Book The Refugee in International Law

Download or read book The Refugee in International Law written by Guy S. Goodwin-Gill and published by Oxford University Press, USA. This book was released on 1996 with total page 632 pages. Available in PDF, EPUB and Kindle. Book excerpt: The situation of refugees is now one of the most pressing and urgent problems facing the international community and refugee law has grown in recent years to a subject of global importance.
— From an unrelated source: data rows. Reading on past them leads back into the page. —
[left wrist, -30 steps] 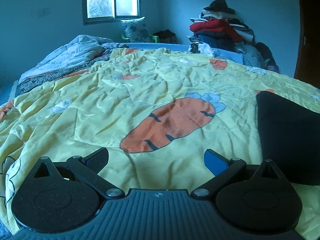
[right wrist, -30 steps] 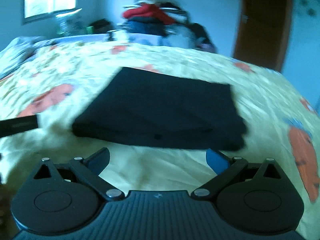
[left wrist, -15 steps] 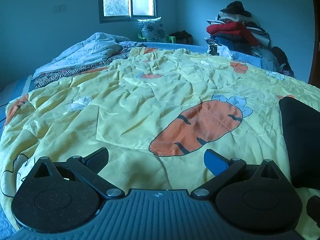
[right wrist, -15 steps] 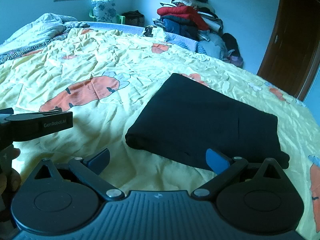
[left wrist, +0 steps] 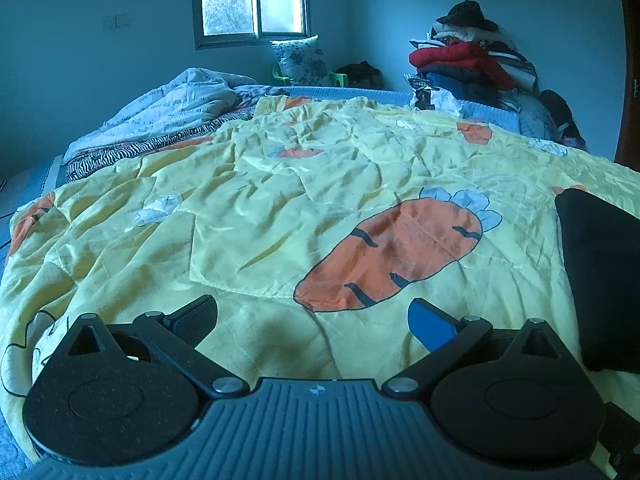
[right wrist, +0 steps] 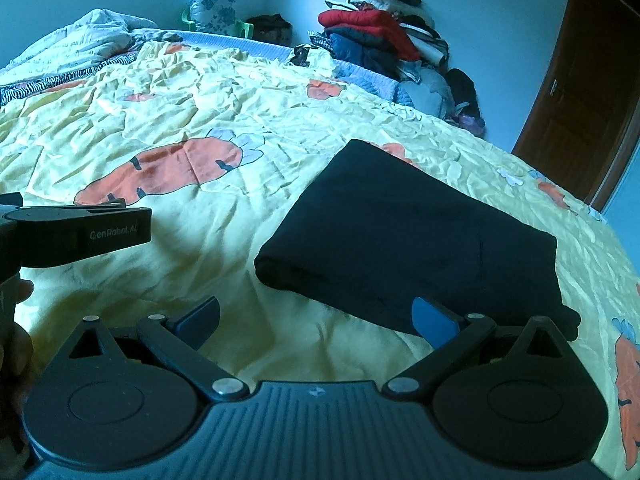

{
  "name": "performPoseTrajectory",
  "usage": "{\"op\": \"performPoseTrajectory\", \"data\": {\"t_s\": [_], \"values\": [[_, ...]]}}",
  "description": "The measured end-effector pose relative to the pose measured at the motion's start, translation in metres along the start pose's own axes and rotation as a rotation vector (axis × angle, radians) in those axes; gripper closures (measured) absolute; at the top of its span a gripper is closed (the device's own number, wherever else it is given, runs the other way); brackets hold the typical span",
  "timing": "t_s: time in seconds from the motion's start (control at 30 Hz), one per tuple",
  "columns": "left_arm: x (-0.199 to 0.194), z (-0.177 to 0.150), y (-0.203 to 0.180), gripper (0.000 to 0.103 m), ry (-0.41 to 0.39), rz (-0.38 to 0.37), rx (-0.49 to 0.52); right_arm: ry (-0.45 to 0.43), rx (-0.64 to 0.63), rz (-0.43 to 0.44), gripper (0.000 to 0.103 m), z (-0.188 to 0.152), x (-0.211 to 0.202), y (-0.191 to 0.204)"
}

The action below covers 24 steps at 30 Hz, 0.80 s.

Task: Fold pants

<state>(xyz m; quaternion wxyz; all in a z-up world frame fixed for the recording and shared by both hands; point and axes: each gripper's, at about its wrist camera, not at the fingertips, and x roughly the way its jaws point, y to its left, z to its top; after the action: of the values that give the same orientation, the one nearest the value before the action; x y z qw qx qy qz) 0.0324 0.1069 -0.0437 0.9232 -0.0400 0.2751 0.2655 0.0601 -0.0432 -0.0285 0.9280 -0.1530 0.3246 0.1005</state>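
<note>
The black pants (right wrist: pixel 412 236) lie folded in a flat rectangle on the yellow carrot-print quilt (right wrist: pixel 200 120). In the left wrist view only their left edge (left wrist: pixel 600 272) shows at the far right. My right gripper (right wrist: pixel 316 316) is open and empty, held just in front of the pants' near edge, not touching them. My left gripper (left wrist: pixel 314 320) is open and empty above bare quilt to the left of the pants. Its body also shows in the right wrist view (right wrist: pixel 76 232) at the left edge.
A pile of clothes (right wrist: pixel 384 40) stands at the bed's far right corner. A crumpled white blanket (left wrist: pixel 180 108) lies at the far left. A brown door (right wrist: pixel 580 112) is on the right, a window (left wrist: pixel 252 0) at the back wall.
Both grippers have drawn back and up from the pants. The right wrist view has swung so the folded pants sit to the right; the left view now shows less of them.
</note>
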Motion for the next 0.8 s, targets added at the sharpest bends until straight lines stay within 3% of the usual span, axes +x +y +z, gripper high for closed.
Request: {"op": "performPoseTrajectory", "data": {"t_s": [0.8], "values": [[0.0006, -0.0011, -0.0018, 0.000, 0.008, -0.002, 0.010, 0.021, 0.050, 0.018, 0.000, -0.0025, 0.0038, -0.0065]]}}
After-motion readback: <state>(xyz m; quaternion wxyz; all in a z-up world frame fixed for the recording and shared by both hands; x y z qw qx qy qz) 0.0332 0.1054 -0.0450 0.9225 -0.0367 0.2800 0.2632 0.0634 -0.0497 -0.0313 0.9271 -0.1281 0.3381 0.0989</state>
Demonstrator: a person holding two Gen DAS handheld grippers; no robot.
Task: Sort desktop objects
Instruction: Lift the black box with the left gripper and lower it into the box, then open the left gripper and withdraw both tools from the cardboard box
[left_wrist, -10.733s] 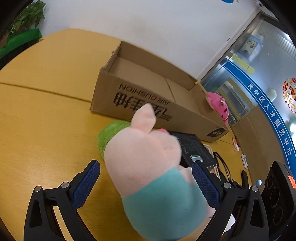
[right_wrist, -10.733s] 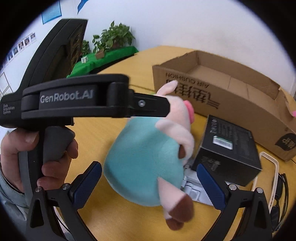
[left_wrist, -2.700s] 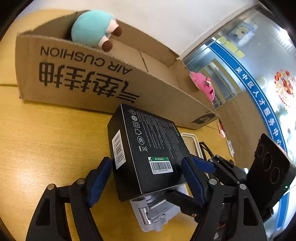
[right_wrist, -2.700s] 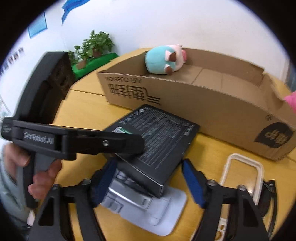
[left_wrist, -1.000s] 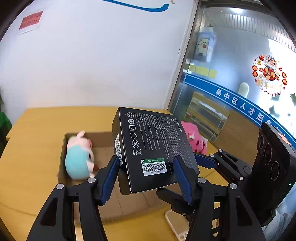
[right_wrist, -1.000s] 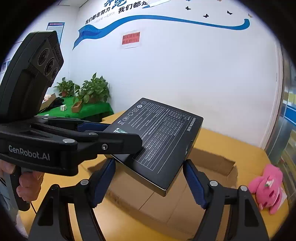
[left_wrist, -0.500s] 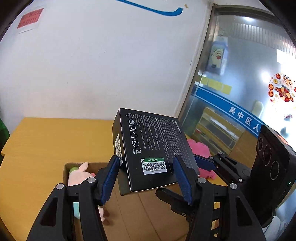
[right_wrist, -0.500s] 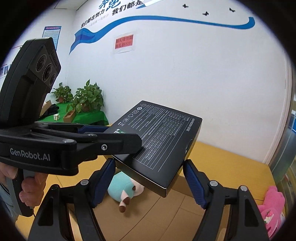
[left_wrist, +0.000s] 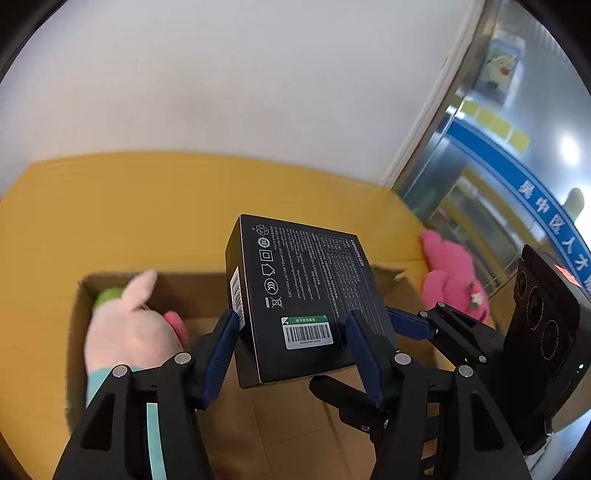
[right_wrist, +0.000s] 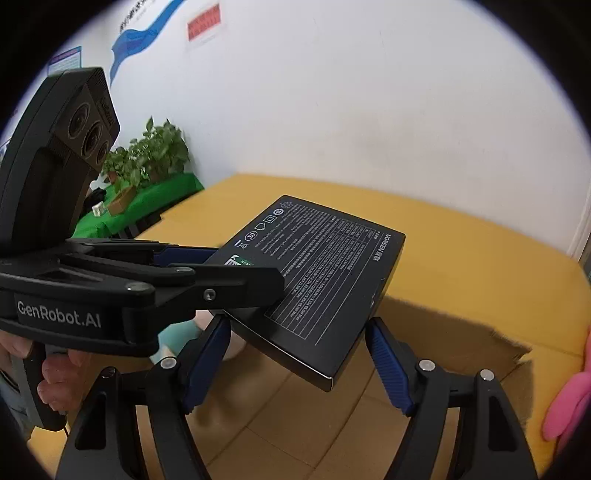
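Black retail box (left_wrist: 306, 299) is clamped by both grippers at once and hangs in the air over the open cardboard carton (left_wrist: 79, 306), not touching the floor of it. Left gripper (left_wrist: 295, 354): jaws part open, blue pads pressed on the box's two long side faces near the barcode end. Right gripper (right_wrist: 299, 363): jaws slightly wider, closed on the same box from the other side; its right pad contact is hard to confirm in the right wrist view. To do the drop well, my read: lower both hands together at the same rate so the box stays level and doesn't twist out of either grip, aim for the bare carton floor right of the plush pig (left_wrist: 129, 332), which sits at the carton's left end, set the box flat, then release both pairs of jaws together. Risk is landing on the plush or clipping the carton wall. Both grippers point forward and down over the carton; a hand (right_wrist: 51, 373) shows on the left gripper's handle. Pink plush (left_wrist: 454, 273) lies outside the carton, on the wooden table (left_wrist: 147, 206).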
In this long-awaited second edition, each chapter has been thoroughly revised and updated and every issue, old and new, has received fresh analysis. Features of this new edition include: extensive additional annexes; coverage of new subjects, including internally displaced persons; so-called preventive protection; access to refugees; safety of refugees and relief personnel; the situation of refugee women and children; a detailed examination of the role of the UNHCR; an assessment of the protection possibilities (or lack of them) in the European Convention on Human Rights, and the current situation and possible future problems for Palestinians and emphasis on the decision-making process.

Book A Right to Flee

    Book Details:
  • Author : Phil Orchard
  • Publisher : Cambridge University Press
  • Release : 2014-10-09
  • ISBN : 1107076250
  • Pages : 313 pages

Download or read book A Right to Flee written by Phil Orchard and published by Cambridge University Press. This book was released on 2014-10-09 with total page 313 pages. Available in PDF, EPUB and Kindle. Book excerpt: This book examines the origins and evolution of refugee protection over the past four centuries.